Since the recession began in Q4-2007, the average annual growth rate has been +1.2%. Since the recovery began in Q3-2009, average growth has been +2.02%.
Over these last years, the net inventories reported in GDP have affected GDP reporting significantly. In the long run, net inventories should be zero, as producers match product demand perfectly. In reality, net inventories can rise because producers overproduce because of misjudging demand, or because they believe that future demand will be higher. In recent quarters, net inventories have been declining to more typical levels.
The chart shows the year-to-year change for RGDP with and without net inventories in an attempt to remove these distortions. In this last report, the distortion was minimal as year-to-year RGDP without inventories was +1.87%. For the prior quarters, the gap was more significant.

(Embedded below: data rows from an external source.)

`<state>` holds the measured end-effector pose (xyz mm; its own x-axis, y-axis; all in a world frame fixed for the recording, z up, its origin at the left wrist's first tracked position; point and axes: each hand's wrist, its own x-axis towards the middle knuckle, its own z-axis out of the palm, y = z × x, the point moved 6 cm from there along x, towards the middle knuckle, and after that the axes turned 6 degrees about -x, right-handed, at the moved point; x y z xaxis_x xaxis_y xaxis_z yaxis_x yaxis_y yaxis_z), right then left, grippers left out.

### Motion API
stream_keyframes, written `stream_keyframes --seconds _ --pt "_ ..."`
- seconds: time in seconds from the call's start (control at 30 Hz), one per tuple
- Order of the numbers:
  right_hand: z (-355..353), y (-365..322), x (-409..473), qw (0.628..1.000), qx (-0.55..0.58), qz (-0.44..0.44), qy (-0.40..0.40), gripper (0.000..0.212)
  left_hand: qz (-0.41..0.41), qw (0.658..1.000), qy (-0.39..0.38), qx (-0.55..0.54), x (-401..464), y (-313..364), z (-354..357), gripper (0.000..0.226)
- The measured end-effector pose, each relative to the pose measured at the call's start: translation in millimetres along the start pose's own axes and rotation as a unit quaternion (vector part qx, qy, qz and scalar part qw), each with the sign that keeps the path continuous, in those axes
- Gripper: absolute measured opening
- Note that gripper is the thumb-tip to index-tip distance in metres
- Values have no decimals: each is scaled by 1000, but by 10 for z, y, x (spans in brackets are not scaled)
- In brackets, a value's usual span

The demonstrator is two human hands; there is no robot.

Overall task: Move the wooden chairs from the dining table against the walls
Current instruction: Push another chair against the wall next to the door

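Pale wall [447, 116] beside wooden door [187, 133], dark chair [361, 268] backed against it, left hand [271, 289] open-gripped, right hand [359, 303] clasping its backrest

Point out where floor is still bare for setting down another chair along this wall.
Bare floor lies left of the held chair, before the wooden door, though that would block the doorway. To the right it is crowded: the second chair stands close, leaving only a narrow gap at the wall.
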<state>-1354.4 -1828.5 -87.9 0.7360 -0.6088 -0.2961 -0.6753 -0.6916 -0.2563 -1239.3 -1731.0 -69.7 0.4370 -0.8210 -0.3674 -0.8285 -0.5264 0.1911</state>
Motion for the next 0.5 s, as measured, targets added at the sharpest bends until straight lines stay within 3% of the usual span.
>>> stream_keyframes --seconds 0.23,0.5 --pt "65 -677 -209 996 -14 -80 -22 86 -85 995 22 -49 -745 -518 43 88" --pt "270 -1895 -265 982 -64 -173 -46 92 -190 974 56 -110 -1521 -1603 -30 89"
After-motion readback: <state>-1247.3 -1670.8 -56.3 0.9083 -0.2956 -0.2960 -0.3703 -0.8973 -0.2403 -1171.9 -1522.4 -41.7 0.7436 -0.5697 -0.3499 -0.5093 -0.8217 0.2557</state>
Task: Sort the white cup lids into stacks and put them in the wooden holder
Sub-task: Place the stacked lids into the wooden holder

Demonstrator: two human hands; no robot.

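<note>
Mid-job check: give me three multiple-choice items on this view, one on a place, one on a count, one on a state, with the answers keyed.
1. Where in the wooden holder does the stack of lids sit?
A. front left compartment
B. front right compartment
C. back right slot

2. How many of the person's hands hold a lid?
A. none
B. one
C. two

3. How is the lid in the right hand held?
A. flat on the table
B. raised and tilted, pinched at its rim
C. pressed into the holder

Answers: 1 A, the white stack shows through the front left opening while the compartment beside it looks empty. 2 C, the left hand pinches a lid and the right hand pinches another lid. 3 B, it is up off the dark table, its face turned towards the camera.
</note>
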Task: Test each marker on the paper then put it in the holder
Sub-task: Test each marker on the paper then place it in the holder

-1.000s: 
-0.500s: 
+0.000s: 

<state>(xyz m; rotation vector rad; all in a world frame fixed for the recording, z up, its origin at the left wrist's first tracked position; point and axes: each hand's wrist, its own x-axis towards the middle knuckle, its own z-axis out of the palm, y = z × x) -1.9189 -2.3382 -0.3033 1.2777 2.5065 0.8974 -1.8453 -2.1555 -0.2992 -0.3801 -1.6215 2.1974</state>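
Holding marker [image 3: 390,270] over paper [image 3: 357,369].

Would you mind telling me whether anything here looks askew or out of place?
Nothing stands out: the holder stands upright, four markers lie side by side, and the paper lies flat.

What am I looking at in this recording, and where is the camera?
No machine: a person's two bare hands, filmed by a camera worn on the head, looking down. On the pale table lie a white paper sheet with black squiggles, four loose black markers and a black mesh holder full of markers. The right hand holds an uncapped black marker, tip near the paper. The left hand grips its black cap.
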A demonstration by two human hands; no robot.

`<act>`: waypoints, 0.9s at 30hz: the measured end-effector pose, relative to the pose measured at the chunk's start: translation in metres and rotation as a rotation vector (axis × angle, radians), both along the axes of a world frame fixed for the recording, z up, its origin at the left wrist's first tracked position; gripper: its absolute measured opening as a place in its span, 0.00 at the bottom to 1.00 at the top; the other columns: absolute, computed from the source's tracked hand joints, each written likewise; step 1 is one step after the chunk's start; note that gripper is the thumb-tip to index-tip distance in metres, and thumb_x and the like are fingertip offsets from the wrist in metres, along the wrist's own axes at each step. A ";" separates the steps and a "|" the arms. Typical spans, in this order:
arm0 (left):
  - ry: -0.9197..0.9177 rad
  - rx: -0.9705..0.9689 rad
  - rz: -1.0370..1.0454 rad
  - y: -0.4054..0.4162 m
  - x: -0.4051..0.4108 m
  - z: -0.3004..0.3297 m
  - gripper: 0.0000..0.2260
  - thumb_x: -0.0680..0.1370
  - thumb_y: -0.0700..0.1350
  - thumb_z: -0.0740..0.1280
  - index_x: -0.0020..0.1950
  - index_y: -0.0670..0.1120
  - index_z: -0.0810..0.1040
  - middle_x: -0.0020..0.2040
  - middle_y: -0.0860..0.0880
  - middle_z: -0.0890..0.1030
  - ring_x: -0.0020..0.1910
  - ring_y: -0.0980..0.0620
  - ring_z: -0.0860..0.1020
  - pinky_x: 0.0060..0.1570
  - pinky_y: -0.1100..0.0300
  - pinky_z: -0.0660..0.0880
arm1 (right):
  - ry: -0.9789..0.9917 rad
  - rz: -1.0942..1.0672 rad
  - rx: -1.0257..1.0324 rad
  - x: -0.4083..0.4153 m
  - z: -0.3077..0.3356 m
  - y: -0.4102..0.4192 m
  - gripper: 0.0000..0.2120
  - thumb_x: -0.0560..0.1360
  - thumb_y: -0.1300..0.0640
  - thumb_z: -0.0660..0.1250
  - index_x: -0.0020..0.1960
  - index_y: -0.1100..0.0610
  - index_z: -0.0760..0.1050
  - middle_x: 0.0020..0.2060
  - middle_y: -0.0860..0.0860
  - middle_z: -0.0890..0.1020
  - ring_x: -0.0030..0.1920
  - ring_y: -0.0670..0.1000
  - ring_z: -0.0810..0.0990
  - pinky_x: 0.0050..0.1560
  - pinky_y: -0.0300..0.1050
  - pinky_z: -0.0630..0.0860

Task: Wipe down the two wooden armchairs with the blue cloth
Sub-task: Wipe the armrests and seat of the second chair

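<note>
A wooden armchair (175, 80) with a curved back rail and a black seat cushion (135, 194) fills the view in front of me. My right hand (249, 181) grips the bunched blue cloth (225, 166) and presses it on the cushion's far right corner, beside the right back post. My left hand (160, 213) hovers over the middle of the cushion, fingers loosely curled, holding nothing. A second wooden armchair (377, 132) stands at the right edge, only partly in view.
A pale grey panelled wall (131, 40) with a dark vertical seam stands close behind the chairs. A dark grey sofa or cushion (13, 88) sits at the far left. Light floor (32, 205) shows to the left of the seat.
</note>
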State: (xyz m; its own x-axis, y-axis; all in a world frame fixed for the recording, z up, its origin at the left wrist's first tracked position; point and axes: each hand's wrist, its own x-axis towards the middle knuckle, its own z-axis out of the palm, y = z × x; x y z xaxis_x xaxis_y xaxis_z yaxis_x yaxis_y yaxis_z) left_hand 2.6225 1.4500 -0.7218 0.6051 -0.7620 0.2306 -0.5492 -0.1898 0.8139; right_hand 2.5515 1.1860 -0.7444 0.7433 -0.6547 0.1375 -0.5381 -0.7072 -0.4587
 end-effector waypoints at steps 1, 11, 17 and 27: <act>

Using RGDP less net inventories, the average annual growth rate has been +1.2%, since the recession began. Since the recovery began, average growth has been +1.75%.
The long-term post-WW2 RGDP is about +3.3%, and the economy has not been able to reach that on a year-to-year basis since Q3-2005.
In terms of recession, revisions of these figures may hold the key. The recession declared for December 2007 was not announced until eleven months later, after there were many revisions to many economic data series. This report of Q4-2015 will be revised twice more, at the end of February and then at the end of March. Then there will be a major revision, perhaps going back as long as five years, on July 30.
Later this week we will release our updated recovery indicators, and markets will be greatly anticipating the employment report on Friday (2/5) which will have many adjustments to the estimates used by the Bureau of Labor Statistics. The details will be in the footnotes of their release. With economic uncertainty the way it has been this last month, those details will get great scrutiny.